An autopsy of Baby Boy Johnson revealed evidence that he was bom alive, based in part on the finding of a gastric air bubble, although the findings were inconclusive. Id. at ¶ 77. A medical examiner determined the cause of death to be a significant placenta/umbilical cord infection, known as “acute chorioamnionitis and funisitis,” which can result in premature delivery and death. Id. at ¶ 78.

Chorioamnionitis is a common infection during pregnancy, typically occurring during prolonged labor.
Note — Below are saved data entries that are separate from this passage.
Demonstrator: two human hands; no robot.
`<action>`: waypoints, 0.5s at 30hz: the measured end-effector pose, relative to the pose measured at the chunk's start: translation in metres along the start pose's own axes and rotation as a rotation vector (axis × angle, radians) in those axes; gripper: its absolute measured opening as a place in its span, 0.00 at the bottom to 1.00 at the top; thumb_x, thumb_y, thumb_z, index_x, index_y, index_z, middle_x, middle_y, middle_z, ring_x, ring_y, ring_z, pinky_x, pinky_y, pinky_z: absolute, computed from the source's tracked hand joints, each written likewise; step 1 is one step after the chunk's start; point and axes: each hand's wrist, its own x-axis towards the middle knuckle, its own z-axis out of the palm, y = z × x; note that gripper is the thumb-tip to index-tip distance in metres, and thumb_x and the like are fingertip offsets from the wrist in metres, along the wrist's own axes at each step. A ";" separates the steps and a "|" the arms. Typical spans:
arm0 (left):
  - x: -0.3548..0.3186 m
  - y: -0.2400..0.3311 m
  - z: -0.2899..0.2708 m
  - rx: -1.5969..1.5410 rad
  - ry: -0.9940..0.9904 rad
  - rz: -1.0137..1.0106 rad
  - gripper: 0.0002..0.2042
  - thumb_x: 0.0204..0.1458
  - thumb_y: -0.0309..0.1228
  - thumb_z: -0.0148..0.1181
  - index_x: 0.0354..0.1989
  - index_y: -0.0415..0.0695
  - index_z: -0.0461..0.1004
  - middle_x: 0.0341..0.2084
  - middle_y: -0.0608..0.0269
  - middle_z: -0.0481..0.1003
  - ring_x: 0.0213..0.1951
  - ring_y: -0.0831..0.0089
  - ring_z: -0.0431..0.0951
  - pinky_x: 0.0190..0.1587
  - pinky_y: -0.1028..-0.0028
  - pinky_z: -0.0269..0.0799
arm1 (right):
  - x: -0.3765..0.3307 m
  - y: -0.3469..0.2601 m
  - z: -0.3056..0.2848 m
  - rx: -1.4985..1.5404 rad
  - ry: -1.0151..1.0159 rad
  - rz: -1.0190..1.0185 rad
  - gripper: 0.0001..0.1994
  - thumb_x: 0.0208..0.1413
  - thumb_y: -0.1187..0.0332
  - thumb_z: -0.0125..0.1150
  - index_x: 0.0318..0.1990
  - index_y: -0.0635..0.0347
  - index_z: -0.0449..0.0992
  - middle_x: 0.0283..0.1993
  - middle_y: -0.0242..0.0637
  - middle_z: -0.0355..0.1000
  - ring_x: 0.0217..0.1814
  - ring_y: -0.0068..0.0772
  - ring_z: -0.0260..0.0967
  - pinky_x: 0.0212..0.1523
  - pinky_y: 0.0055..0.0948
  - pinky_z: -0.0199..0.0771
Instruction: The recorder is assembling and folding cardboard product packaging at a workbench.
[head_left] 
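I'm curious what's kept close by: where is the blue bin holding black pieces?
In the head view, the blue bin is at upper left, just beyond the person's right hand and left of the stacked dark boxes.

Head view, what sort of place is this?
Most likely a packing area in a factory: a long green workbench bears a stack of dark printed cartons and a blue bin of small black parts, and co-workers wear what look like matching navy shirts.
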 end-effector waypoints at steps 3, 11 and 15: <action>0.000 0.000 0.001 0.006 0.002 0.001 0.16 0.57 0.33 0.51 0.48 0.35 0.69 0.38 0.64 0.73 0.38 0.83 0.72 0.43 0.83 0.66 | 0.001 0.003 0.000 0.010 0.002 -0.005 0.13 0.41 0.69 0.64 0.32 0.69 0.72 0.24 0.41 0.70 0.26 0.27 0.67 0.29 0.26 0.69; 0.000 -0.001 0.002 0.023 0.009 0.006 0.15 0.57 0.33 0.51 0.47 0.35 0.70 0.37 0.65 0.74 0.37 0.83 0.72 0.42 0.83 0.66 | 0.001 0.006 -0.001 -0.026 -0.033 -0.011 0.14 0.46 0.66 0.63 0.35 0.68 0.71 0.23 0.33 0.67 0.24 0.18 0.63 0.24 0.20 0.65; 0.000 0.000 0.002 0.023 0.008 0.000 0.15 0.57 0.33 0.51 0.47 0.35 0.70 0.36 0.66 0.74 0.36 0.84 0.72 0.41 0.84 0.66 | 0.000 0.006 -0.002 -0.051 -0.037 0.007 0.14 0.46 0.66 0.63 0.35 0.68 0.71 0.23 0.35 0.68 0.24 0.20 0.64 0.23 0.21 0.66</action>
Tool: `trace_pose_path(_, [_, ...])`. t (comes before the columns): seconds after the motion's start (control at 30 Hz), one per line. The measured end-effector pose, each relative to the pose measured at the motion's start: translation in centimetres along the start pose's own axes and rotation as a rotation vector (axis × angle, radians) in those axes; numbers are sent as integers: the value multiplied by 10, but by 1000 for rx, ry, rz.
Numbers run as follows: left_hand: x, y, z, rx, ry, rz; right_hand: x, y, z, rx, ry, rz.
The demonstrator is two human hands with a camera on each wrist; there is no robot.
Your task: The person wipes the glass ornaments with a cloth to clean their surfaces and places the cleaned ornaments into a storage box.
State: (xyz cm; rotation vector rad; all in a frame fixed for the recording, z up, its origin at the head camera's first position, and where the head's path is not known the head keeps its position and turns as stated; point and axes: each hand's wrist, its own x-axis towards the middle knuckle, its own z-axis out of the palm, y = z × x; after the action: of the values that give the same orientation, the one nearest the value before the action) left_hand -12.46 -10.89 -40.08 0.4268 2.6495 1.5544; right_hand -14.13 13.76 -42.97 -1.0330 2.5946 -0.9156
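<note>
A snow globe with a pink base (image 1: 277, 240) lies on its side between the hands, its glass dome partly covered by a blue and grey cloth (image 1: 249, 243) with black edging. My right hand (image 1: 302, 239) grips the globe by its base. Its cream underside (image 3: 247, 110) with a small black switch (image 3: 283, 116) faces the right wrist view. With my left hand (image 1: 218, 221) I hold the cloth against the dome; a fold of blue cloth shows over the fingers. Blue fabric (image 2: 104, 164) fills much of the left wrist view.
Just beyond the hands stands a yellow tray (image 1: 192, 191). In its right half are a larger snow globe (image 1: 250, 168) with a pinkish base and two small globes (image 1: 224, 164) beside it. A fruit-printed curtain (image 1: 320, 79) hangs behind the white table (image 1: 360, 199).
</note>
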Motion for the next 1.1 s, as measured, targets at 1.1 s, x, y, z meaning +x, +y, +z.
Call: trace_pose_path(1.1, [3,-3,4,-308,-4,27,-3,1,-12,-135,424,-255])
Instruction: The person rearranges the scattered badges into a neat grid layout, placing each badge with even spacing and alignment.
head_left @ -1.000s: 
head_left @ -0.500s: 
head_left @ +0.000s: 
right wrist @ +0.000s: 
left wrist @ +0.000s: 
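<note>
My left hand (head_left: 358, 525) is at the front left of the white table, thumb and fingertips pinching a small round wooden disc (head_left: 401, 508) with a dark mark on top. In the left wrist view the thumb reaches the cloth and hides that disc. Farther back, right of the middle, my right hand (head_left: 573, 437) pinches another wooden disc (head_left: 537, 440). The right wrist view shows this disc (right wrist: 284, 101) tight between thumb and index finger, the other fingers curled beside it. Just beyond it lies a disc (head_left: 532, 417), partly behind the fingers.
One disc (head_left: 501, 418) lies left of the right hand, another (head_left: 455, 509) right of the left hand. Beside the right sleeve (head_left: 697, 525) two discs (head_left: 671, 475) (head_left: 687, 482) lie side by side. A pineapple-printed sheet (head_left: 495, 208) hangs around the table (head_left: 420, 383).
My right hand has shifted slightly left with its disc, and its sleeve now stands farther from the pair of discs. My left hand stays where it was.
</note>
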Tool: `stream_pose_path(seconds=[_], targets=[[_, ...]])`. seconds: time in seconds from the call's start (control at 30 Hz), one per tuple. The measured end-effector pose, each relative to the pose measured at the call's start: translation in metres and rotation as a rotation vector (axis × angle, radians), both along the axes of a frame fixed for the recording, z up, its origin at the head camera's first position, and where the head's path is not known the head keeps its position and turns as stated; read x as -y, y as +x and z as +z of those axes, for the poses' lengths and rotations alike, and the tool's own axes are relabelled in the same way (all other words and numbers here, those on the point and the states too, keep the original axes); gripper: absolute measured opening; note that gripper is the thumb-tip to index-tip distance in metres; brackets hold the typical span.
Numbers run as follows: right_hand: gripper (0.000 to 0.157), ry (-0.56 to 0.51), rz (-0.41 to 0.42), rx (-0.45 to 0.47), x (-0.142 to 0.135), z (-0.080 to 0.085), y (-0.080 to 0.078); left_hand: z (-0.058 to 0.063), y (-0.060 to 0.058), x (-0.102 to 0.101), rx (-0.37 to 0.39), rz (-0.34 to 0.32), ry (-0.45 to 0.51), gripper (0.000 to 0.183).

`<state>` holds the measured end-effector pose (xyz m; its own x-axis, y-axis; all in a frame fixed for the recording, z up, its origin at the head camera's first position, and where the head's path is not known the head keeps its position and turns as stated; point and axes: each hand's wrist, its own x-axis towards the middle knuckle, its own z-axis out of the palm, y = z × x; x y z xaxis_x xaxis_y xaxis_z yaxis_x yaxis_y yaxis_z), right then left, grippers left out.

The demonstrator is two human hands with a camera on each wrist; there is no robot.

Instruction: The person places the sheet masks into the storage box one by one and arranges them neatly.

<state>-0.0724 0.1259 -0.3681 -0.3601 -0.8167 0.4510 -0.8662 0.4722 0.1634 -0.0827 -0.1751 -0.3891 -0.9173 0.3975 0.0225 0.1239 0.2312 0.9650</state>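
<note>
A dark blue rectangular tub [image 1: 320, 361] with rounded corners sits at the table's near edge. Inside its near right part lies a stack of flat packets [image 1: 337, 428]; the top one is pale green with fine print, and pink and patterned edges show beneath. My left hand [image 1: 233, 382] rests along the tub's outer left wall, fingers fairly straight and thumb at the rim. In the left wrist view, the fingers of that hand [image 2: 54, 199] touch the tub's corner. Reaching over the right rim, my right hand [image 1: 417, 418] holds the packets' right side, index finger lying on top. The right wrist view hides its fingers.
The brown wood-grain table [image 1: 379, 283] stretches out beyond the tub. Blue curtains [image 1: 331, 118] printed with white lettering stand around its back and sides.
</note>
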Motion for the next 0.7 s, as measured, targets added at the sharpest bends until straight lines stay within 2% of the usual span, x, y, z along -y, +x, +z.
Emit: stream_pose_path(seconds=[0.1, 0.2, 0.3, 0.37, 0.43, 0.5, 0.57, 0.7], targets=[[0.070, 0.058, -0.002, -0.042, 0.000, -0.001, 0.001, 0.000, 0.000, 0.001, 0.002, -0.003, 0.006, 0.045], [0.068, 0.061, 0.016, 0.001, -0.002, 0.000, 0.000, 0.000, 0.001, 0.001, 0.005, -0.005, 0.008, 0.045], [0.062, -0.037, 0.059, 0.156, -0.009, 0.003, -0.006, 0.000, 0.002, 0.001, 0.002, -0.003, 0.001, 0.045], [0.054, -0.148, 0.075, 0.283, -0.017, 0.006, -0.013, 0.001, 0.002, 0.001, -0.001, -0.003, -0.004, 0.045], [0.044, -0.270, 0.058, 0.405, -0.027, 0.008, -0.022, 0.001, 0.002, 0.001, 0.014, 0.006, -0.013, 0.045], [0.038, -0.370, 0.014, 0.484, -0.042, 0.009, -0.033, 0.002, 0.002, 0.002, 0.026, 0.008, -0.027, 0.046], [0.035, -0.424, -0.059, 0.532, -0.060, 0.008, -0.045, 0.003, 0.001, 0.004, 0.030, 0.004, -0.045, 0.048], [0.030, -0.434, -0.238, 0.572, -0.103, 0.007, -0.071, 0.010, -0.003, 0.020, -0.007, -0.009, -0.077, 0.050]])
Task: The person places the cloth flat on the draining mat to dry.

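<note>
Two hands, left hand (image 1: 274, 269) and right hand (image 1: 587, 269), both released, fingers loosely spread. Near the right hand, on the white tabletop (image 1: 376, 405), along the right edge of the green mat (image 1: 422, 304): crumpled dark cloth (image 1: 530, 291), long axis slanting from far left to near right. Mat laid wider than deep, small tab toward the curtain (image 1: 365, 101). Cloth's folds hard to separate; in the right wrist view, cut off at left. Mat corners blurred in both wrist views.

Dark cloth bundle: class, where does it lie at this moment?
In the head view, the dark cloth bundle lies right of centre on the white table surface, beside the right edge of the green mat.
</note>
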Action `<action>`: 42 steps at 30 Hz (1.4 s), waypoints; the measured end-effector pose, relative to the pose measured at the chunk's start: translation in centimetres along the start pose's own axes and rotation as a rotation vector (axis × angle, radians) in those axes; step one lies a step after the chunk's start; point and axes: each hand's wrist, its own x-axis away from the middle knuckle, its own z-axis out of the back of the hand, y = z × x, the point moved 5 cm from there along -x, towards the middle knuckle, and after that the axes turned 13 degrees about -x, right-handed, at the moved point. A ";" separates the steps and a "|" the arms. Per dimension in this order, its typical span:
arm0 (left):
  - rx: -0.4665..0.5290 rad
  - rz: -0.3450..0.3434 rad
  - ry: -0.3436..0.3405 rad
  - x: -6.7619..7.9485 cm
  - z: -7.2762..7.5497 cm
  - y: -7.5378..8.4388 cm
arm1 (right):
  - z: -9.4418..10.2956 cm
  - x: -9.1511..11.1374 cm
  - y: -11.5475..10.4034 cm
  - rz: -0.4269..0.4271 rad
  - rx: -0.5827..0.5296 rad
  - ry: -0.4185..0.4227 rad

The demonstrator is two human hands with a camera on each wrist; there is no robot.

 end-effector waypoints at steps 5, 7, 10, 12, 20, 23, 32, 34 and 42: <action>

Id. at ¶ 79. Use of broad-spectrum antibiotics during labor and delivery significantly reduces maternal and fetal complications of chorioamnionitis. Id.

After receiving emergency medical aid at Stafford Hospital, plaintiff was taken to Western State Hospital, a mental health facility in Staunton, Virginia, where she received inpatient care. Western State Hospital received judicial authorization on August 6, 2021 to administer treatment without plaintiffs consent; that authorization ended on February 2, 2022. Id. at ¶ 80.

Records show that, while at Western State Hospital, plaintiff lacked the capacity to make her own medical decisions until about October 8, 2021. Id. at ¶¶ 81-82. Plaintiff remained at Western State Hospital from August 4, 2021 through October 29, 2021, and was treated with antipsychotic medication. Id. at¶ 83.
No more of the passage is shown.